What the task asks:
Leave out the pictures and output exactly the lines below from the one with "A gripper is" down to the one with "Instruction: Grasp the", both of them included.

Supplied information:
=== Begin Enclosure ===

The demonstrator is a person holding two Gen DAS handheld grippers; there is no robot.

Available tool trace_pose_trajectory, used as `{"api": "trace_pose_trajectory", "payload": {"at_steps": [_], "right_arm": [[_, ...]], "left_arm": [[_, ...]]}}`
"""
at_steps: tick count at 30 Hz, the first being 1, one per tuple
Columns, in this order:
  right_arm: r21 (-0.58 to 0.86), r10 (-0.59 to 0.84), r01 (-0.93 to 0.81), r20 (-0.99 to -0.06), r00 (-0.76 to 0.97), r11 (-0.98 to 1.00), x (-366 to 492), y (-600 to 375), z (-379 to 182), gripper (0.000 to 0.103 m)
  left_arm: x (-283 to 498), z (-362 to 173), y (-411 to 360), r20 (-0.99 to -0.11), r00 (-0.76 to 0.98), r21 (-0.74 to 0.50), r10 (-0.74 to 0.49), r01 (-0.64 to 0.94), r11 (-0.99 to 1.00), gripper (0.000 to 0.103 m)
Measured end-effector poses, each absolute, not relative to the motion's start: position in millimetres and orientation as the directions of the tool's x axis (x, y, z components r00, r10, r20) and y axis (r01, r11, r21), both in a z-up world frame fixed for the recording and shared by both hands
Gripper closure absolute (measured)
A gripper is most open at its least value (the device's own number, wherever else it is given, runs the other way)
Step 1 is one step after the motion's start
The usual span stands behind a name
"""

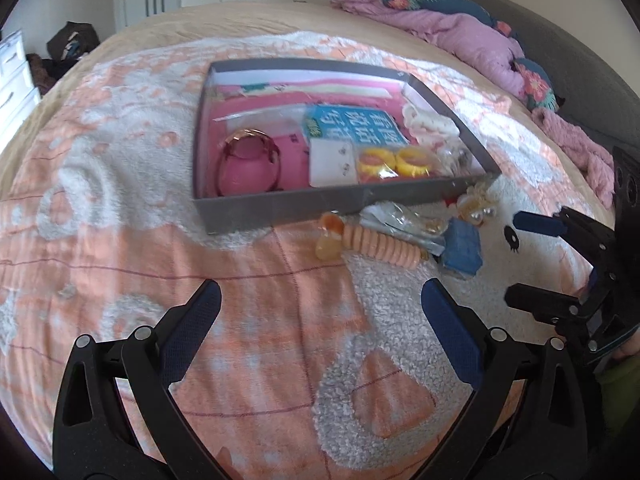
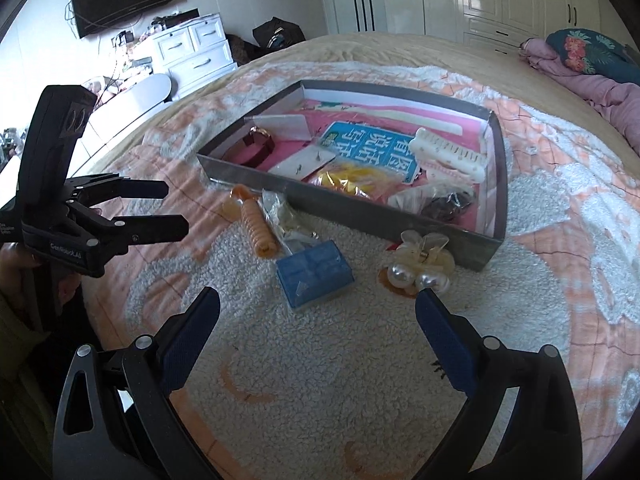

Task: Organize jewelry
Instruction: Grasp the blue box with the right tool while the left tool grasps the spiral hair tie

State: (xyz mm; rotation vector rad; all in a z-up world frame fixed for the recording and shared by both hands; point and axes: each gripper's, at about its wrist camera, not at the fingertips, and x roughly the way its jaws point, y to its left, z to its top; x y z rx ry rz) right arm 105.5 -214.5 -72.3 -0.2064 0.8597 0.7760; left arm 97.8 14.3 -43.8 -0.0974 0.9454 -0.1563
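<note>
The pearl clip [image 2: 420,264], beside the box [image 2: 400,224], is found nearest the right gripper [image 2: 318,312], whose jaws are spread wide and empty.

The left gripper [image 1: 320,300] hung with its jaws spread wide and nothing between its blue-padded fingers [image 1: 192,332]. The right gripper [image 2: 318,306] was likewise wide apart and empty, held just beside the left and level with it. A hand [image 2: 18,268] gripped the left gripper's handle from below.
</note>
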Motion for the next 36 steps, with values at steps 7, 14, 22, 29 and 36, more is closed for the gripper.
{"api": "trace_pose_trajectory", "payload": {"at_steps": [7,14,22,29,36], "right_arm": [[0.1,0.503,-0.737,-0.791,0.35,0.669,112.9,-196.7,-90.1,0.019],[0.105,0.498,-0.743,-0.802,0.33,0.661,126.7,-186.1,-101.1,0.038],[0.124,0.518,-0.725,-0.781,0.35,0.677,130.2,-199.9,-93.9,0.055],[0.181,0.56,-0.683,-0.732,0.387,0.708,134.6,-227.0,-75.9,0.055],[0.21,0.587,-0.676,-0.708,0.394,0.707,135.2,-233.8,-67.7,0.055]], "left_arm": [[104.4,-53.4,12.2,-0.815,0.541,-0.177,-0.209,0.111,0.978,0.009],[113.4,-59.5,12.7,-0.821,0.525,-0.2,-0.224,0.103,0.974,0.009],[124.7,-64.0,-1.0,-0.823,0.518,-0.187,-0.231,0.138,0.973,0.009],[135.8,-71.4,-18.9,-0.829,0.517,-0.142,-0.214,0.175,0.974,0.009],[142.7,-77.1,-23.4,-0.827,0.539,-0.08,-0.16,0.169,0.982,0.023]]}}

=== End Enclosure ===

Solution to the exercise:
A gripper is most open at its least value (the device's own number, wherever else it is given, runs the other way)
Step 1 is one step after the motion's start
The usual span stands behind a name
"""


Task: Organize jewelry
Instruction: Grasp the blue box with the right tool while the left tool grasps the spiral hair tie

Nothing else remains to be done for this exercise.